Both ends included, restate word for word the lines from the first line of the listing through the line containing "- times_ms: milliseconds". Leave the pictures out.
Top of The data
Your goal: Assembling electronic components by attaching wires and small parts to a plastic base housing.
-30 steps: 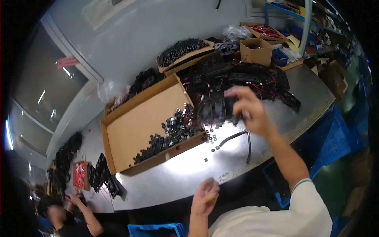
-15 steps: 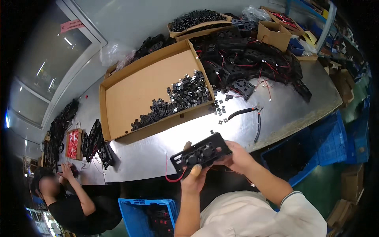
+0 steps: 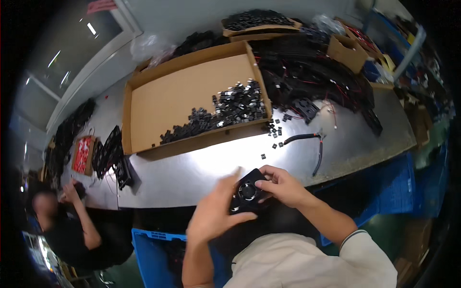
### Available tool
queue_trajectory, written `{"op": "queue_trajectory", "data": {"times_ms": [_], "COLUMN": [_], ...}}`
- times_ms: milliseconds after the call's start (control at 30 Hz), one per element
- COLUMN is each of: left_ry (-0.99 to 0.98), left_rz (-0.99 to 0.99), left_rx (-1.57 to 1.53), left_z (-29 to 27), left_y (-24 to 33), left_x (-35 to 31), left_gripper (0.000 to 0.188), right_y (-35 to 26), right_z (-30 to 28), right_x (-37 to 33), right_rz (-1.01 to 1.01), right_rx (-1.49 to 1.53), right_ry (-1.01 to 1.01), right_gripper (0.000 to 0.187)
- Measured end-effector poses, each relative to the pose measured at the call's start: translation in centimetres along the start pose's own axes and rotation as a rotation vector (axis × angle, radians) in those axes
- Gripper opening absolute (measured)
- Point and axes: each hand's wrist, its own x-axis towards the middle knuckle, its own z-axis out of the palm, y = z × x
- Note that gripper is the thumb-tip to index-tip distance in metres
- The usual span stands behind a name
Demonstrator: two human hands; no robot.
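Observation:
A black plastic housing with round fans [image 3: 247, 191] is held over the near edge of the metal table. My right hand [image 3: 284, 188] grips its right end, thumb on top near one fan and fingers behind. My left hand [image 3: 211, 211], smeared by motion, is at the housing's left end with fingers and thumb spread apart; it covers that part, and I cannot tell whether it touches. Beyond the housing lie several small black clip-like pieces [image 3: 274, 132] and a pair of black-handled pliers [image 3: 319, 144].
A large shallow cardboard box [image 3: 168, 96] holds a heap of small black pieces. Dark wired assemblies [image 3: 312, 72] pile up at the back right. Blue crates [image 3: 379, 192] stand below the table's front edge. A co-worker [image 3: 72, 225] works at the far left.
My left hand has released the housing's left end and spread its fingers. The housing has turned steeper in my right hand. The whole view has shifted slightly.

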Motion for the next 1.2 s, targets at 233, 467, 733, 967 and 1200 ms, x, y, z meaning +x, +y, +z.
{"op": "queue_trajectory", "data": {"times_ms": [233, 467, 733, 967, 1200], "left_ry": [0.396, 0.521, 0.544, 0.525, 0.572], "left_rz": [-0.137, -0.189, -0.269, -0.404, -0.183], "left_rx": [-0.966, -1.342, -1.275, -0.863, -1.050], "left_z": [5.9, 8.8, 8.7, 5.1, 7.0], "left_y": [-3.2, -5.0, -4.8, -4.9, -4.5], "left_x": [-0.8, -2.4, -4.3, -4.8, -1.3], "left_gripper": [0.106, 0.102, 0.076, 0.108, 0.101], "right_y": [-0.9, -9.8, -10.7, -9.7, 2.4], "right_z": [2.0, 3.1, 2.6, 5.5, 3.8], "right_x": [1.7, 13.1, 25.6, 15.9, 1.5], "right_rz": [0.012, -0.586, -0.523, -0.661, -0.190], "right_rx": [0.063, -0.856, -1.969, -0.831, 0.066], "right_ry": [-0.002, 0.157, 0.514, 0.109, 0.033], "right_gripper": [0.041, 0.022, 0.028, 0.029, 0.031]}}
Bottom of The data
**Reply**
Your goal: Assembling electronic components by attaching wires and small parts to a plastic base housing.
-30 steps: 
-15 steps: 
+0 steps: 
### Available tool
queue_trajectory, written `{"op": "queue_trajectory", "data": {"times_ms": [_], "COLUMN": [_], ...}}`
- times_ms: milliseconds after the call's start (control at 30 Hz), one per element

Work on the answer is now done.